* [Instructions to follow] Find and copy each line of the records where the string "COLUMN" shows up.

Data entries
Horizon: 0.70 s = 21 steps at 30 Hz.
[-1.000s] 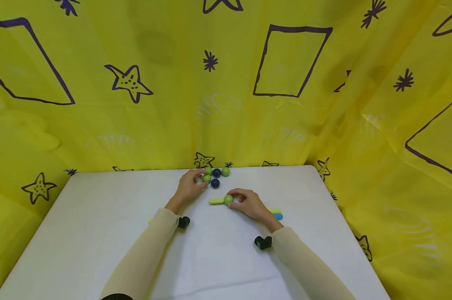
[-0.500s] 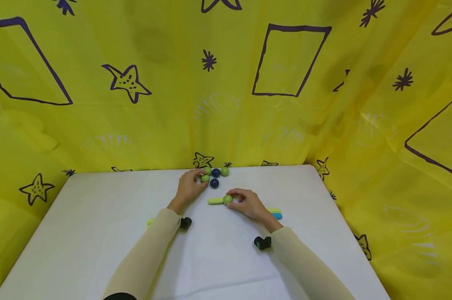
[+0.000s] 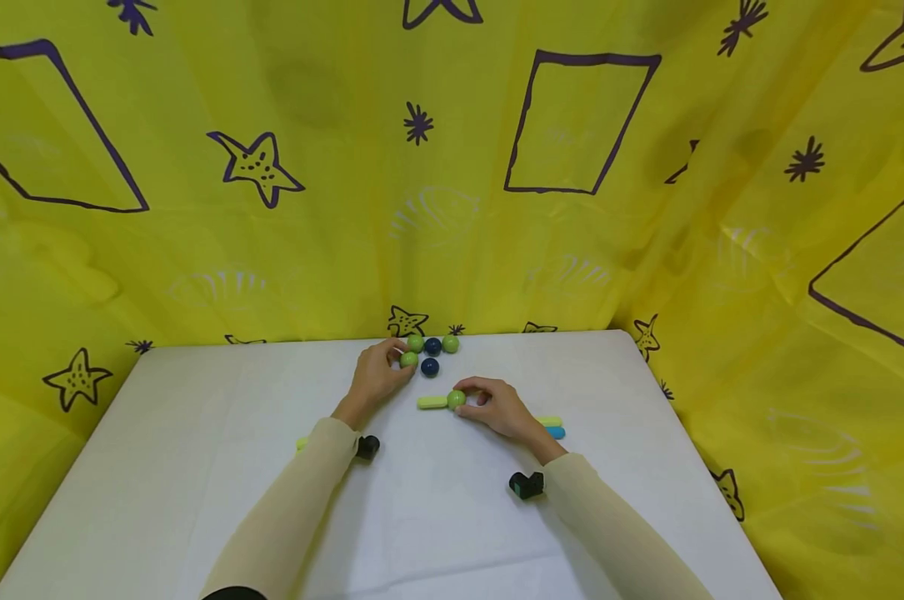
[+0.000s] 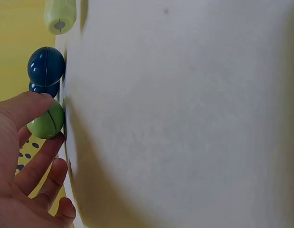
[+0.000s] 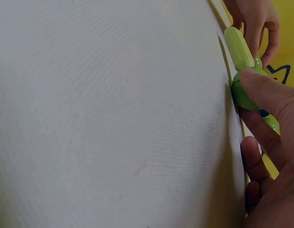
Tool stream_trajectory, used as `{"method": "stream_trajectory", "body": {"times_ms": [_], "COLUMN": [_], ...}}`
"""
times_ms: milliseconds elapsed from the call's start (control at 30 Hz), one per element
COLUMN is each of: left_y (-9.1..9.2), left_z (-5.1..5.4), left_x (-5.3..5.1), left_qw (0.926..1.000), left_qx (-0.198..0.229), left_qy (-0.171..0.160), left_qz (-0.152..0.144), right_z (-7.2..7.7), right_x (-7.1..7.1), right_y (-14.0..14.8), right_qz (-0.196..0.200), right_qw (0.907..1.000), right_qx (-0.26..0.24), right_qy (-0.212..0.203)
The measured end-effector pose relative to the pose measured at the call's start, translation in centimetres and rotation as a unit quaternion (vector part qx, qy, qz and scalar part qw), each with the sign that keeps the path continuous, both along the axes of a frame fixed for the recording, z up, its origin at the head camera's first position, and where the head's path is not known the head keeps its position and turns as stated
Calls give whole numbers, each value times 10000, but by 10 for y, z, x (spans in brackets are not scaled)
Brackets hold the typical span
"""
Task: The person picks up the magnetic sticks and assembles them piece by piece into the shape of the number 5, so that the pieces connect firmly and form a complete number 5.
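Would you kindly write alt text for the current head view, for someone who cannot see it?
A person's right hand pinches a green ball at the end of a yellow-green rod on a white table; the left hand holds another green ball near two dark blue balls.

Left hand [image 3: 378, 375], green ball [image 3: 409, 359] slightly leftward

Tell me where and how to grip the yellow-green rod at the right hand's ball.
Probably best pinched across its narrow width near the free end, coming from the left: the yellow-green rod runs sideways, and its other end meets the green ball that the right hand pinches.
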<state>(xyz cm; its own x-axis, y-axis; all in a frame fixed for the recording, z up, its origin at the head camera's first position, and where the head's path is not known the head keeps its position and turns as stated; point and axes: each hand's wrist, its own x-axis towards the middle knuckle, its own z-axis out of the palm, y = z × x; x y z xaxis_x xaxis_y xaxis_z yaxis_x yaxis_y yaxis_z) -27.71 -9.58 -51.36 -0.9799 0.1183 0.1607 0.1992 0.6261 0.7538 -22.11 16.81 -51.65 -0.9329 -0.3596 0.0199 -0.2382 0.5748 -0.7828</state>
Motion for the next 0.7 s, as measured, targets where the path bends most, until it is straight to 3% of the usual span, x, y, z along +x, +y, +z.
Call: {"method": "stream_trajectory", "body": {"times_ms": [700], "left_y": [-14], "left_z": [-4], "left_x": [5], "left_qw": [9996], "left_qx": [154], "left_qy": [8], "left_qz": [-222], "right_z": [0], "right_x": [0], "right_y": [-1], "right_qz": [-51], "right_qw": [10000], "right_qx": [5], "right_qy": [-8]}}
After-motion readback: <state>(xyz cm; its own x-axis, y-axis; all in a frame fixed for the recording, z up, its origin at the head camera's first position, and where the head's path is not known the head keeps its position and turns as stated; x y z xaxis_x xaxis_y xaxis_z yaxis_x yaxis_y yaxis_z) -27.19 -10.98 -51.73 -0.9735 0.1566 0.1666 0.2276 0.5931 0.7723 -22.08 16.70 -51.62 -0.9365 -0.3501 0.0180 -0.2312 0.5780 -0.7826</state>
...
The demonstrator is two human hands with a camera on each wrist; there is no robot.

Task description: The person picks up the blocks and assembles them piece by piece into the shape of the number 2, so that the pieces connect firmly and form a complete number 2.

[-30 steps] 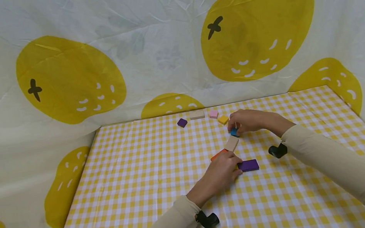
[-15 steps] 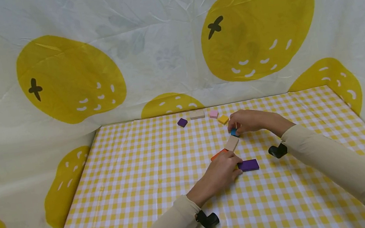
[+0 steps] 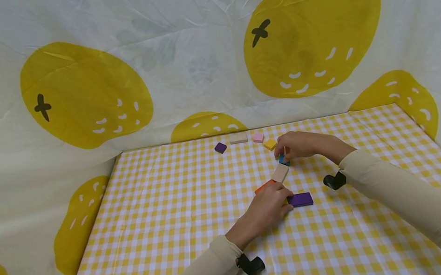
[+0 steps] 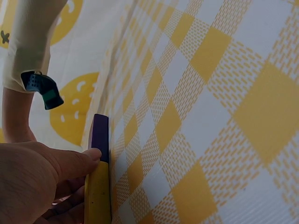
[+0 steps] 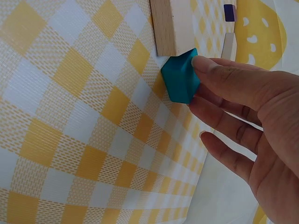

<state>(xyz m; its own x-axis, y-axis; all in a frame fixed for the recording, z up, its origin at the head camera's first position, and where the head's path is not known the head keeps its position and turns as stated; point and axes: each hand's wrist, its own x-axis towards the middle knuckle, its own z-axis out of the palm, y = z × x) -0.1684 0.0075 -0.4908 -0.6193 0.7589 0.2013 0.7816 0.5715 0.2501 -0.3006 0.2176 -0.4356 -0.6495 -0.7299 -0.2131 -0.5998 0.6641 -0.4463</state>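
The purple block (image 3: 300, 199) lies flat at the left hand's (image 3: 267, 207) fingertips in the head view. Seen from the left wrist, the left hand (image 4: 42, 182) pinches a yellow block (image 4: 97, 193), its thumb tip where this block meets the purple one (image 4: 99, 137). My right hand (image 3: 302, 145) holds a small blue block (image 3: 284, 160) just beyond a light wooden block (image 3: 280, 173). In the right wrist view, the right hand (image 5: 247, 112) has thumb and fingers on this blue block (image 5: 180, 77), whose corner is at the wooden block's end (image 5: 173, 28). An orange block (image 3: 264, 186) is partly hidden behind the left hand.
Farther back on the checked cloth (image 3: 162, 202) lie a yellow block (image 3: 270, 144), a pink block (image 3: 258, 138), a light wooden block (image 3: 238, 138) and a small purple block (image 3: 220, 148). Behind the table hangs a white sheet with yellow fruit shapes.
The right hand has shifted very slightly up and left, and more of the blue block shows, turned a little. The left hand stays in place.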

* [Completed exercise]
Tool stream_trajectory, used as `{"method": "stream_trajectory", "body": {"times_ms": [_], "COLUMN": [_], ...}}`
COLUMN is each of: left_y (-9.1..9.2), left_z (-5.1..5.4), left_x (-5.3..5.1), left_qw (0.926..1.000), left_qx (-0.198..0.229), left_qy (-0.171..0.160), left_qz (-0.152..0.144), right_z (-7.2..7.7), right_x (-7.1..7.1), right_y (-14.0..14.8), right_qz (-0.196..0.200), right_qw (0.907..1.000), right_qx (-0.26..0.24), right_qy (-0.212..0.203)

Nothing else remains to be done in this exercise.